Tens of millions of dollars building factories that were really tough. And so I'm able to talk about, boy, like the model for us is you don't need to spend CapEx on this. We don't need to build our own factory. Like it works, it's high throughput, it's scalable, it's small CapEx, like low footprint.
Low utility. So I have credibility to talk about that part. I also have credibility to talk about. The frustration. We talked about the journey and the origins with Oatly of like when you really do get lightning in a bottle on something magic, and then you're like, wow, it worked. People are on this category's on fire.
We are out to a lead. Then you see other brands who don't have, didn't put in the time, didn't develop the science, don't really care about the sustainability, but they've got big factories with slightly empty pipes, and they start making a product in the same category as you. And you're like, oh boy. What do we have here?
I've thought a lot about this idea of moats. And where is your ownable like durable moat over time. You can build a great brand. We build a killer brand with Oatly. Like it's tough to continue those things over time. How enduring is that? A channel moat, like building a coffee shop strategy?
Eventually, like that shop closes or the decision maker leaves or somebody else offers them $5 less per case. And like the moat you thought you had on that channel is really difficult. An ingredient moat. Like you look at what David is doing, like I, whether you love that business, hate that business.
Like they have successfully built a like product moat with an ingredient that they like vertically integrated and like they can't, it's harder to rip them off when they've been successful. Like people call those barcode packers and say, can you make me my version of that? The answer is not really.

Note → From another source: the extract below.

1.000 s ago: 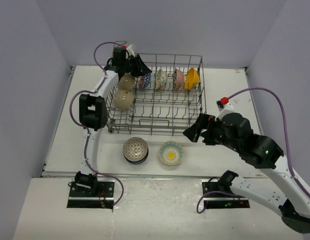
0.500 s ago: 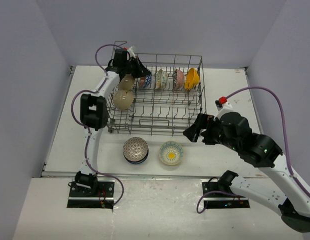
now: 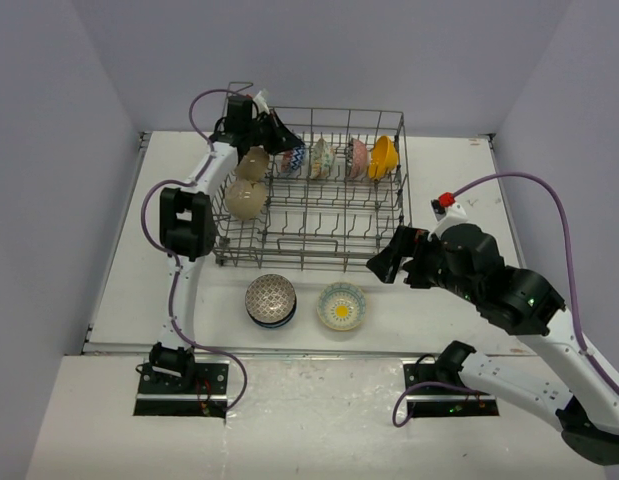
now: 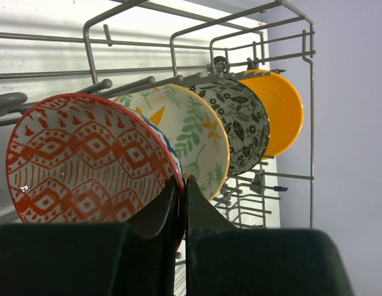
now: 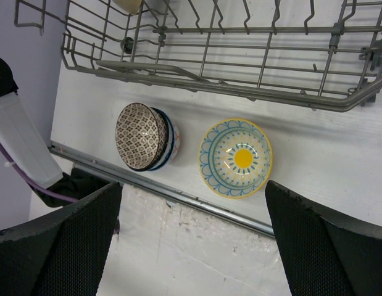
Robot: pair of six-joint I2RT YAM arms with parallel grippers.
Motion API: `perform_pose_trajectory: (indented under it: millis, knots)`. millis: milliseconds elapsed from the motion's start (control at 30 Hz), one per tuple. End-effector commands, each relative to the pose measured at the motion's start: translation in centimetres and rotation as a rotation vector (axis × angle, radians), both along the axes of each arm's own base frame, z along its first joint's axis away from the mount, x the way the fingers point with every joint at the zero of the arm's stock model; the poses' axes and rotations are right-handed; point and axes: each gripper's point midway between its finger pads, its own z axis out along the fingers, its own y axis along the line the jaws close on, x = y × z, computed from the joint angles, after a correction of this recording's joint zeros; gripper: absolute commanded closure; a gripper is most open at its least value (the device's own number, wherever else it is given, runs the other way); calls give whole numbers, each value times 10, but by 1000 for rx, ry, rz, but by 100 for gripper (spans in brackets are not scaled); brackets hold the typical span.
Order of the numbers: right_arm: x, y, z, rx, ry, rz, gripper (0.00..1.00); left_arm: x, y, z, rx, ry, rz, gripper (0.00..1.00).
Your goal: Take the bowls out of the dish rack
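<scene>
Red bowl (image 4: 86, 160) stood first in the row at the upper left of the rack (image 3: 319, 235). The left end effector (image 4: 182, 203) had just pinched its rim, so lifting could begin. The right end effector (image 3: 381, 266) hung wide open above the worktop (image 3: 459, 170).

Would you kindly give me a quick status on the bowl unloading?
Left gripper shut on rim of red-patterned ceramic bowl in grey wire dish rack. Right gripper open, empty, over table. Leaf-patterned bowl close behind.
</scene>
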Motion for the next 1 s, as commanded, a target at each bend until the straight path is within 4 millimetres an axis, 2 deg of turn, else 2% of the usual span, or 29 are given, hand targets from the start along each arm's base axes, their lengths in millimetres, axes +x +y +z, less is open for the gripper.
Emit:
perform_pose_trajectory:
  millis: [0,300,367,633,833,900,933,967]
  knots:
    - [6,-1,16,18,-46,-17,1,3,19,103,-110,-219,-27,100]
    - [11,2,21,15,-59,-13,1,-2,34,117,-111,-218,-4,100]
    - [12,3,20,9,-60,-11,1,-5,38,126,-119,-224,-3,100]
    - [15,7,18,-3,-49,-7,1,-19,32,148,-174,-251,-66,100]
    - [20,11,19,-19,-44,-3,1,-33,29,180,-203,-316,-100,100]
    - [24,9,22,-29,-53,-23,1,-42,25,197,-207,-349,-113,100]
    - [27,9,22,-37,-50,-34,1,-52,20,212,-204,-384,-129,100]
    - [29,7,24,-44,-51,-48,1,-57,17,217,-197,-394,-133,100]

And that is valuable to them. We try to build something with process mode. So I thought about that a lot with Oatly, where you really, like oat milk was on fire. And then you have everybody, lots of brands, dairy brands don't really care that much about alt dairy, alt milk, but like they're, they want to get a piece of the pie.

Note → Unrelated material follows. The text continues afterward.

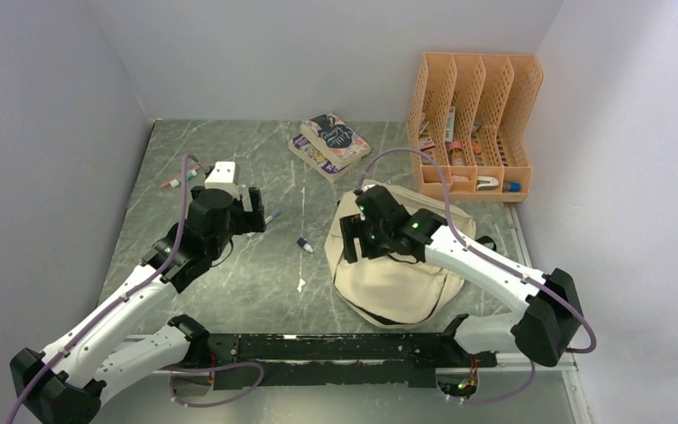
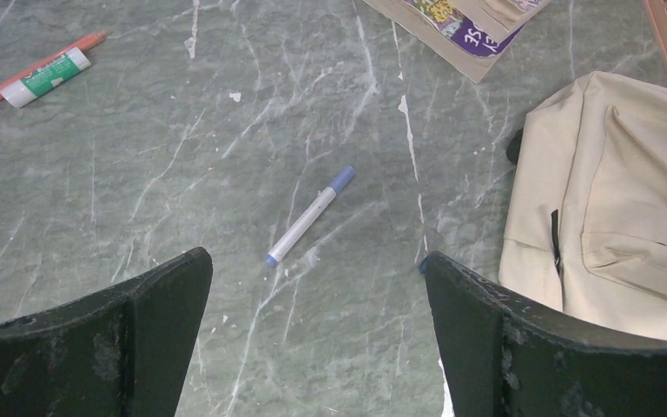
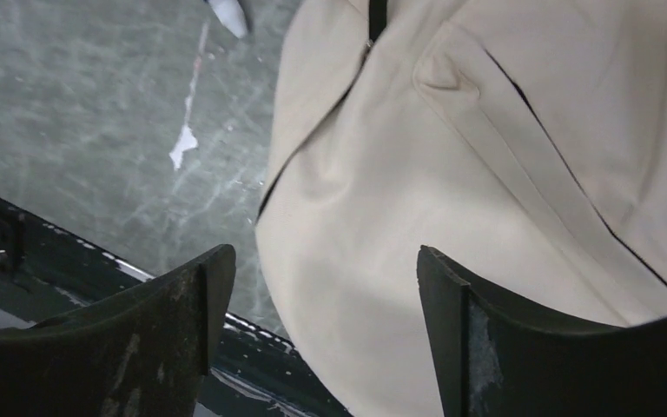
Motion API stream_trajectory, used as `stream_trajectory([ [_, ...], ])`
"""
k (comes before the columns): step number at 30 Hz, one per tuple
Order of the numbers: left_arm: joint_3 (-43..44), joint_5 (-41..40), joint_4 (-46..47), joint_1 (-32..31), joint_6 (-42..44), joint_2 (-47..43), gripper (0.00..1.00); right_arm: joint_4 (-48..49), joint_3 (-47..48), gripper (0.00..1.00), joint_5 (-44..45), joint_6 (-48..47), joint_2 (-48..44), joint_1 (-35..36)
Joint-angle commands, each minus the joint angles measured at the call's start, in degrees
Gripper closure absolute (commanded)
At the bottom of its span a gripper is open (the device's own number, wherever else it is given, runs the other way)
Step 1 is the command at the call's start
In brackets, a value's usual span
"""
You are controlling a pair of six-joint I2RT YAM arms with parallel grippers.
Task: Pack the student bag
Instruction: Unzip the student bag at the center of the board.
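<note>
**While both claws stand open: student bag flat on the tabletop**

As the wrist views show, the L claw (image 2: 313, 265) has its jaws spread wide w/ nothing btwn them. It hangs over bare tabletop (image 2: 139, 174), and a blue-capped pen (image 2: 308, 217) lies just ahead of its fingertips. Farther out to the L, a white-and-green marker (image 2: 48, 74) and an orange pen (image 2: 17, 87) lie side by side.

The R claw (image 3: 323, 261) also has its jaws apart and grips nothing. It is poised over the near-L part of the student bag (image 3: 486, 174); whether the fingers touch the fabric cannot be told.

The bag is cream w/ black zip lines. It lies flat on the R half of the tabletop, btwn the R arm's base and the orange file organizer (image 1: 472, 124), w/ its near edge close to the black rail (image 1: 335, 346).

- **Scrap:** a white scrap (image 3: 182, 143) lies on the tabletop just L of the bag.
- **Small item:** a blue-capped item (image 1: 305, 245) sits btwn pen and bag.
- **Books:** stacked books (image 1: 329, 144) lie at back centre.
- **Organizer:** it stands upright in the back R corner, w/ small items in its slots.
</note>
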Motion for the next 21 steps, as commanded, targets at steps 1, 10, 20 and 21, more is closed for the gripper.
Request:
stream_trajectory([
  [1, 0.16, 2.32, -0.17, 0.96, -0.43, 0.08, 0.03, 2.12, -3.20, 0.23, 4.00, 4.07, -0.52, 1.02],
  [10, -0.18, 4.41, 0.52, 0.99, -0.03, -0.04, 0.06, 8.35, -3.57, 0.26, 11.36, 4.53, 0.43, 1.01],
  [20, -0.04, 5.82, 0.44, 1.19, 0.20, 0.88, 0.08, 19.39, 0.46, 0.40, 9.42, -3.88, 11.31, 1.02],
  [21, -0.09, 5.72, 0.44, 1.20, 0.20, 0.85, 0.09, 20.08, 0.81, 0.41, 9.27, -4.19, 12.39, 0.98],
])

Private label things like where is your sustainable advantage? And so I'm able to talk about that authentically of the challenge that poses to your long-term growth horizon and with what we've built with Lasso and the technology underneath the patents. I'm not saying that like it's a moat that can last forever, but if you can build a cool brand with a great product, if I could partner with a company that has a killer sales force and a factory that's already up and running, I could give them something that like.
Is a pretty valuable advantage and a moat in this market to help them win at bigger levels. And so having walked that path myself, both the positive aspects and honestly the challenges and the hard parts about it, I think that there's an authenticity of having gone on that journey that I'm able to bring to both investors and like potential strategic partners of what are we trying to create and how could that come together for them.

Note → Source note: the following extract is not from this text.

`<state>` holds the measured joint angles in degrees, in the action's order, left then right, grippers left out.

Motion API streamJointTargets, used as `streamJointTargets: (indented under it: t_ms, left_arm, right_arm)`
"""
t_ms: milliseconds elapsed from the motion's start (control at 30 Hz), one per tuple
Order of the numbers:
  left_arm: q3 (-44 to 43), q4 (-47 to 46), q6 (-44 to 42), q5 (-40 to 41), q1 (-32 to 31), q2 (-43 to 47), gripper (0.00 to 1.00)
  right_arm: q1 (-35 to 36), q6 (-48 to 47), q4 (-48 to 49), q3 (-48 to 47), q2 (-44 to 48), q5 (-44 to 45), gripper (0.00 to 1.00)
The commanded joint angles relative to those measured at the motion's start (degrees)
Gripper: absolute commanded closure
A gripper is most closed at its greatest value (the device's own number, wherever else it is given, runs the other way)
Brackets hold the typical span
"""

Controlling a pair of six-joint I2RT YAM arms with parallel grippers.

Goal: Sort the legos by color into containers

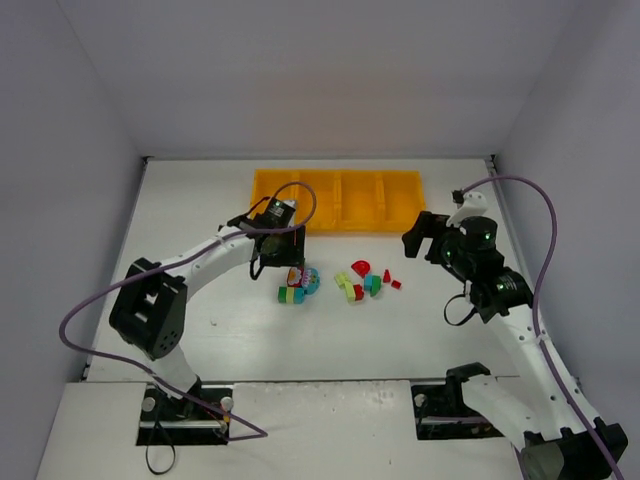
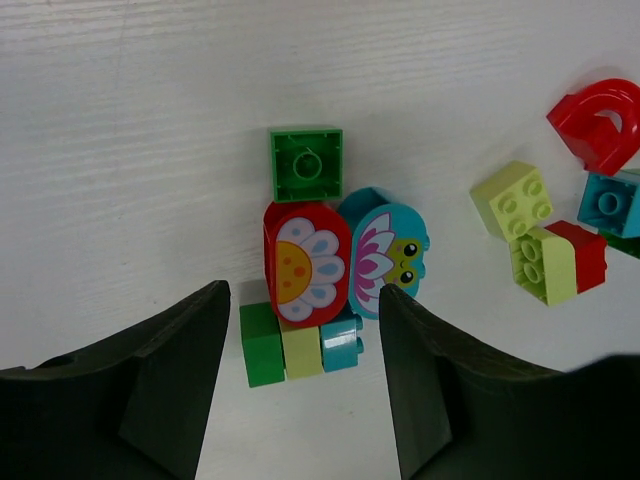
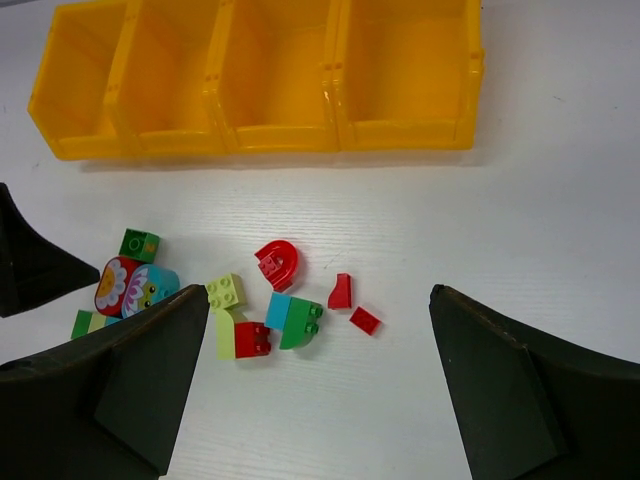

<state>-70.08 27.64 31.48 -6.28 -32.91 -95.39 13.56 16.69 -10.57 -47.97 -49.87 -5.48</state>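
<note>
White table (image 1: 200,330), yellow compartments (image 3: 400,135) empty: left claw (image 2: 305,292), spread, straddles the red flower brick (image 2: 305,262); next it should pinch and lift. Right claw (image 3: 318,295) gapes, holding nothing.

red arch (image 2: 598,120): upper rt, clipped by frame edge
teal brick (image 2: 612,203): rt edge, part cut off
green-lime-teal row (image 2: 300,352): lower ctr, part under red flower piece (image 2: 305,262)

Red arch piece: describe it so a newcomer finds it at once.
From the yellow tray, come toward the arms to the right-hand cluster of legos. The red arch piece lies at that cluster's edge nearest the tray. It alone is horseshoe-shaped; its red neighbours are wedges or blocks.
</note>
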Motion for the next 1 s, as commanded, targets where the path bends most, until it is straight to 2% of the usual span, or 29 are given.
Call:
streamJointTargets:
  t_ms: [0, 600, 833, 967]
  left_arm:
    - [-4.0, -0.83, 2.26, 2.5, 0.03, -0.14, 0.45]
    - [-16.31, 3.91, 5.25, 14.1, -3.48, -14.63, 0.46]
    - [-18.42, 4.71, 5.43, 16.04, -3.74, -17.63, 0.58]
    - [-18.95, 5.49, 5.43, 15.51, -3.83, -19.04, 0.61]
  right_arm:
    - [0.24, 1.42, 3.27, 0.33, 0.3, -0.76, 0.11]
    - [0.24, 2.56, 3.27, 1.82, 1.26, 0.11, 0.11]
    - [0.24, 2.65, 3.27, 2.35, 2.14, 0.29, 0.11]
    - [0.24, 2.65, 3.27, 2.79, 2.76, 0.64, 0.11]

That I think, has resonated and hopefully will continue to help us grow. Yeah. It remains to be seen. I think you're on the right track. Thank you sir. And that's just from a perspective of a podcaster. Yeah. So I don't know how valued there is in that. We'll take it. Nine outta 10 podcasters.
Agree. Yeah. Mike, this has been tremendous. Thank you so much for coming over. Yeah. This fun to Devon hq. I know. Your office is in Somerville, which is not too far away from our office, but you live in New York City. Yeah. So thanks for making the trip and I'm really excited for the future of Lasso and I'm excited for your personal journey.
Thank you. In this company. Thank you. Yeah. It seems you're enjoying it. It's cool. It's really fun. It's a great journey and I'm excited to bring something new and hopefully people can check it out. Hopefully. Indeed. Thanks. Thanks, Mike.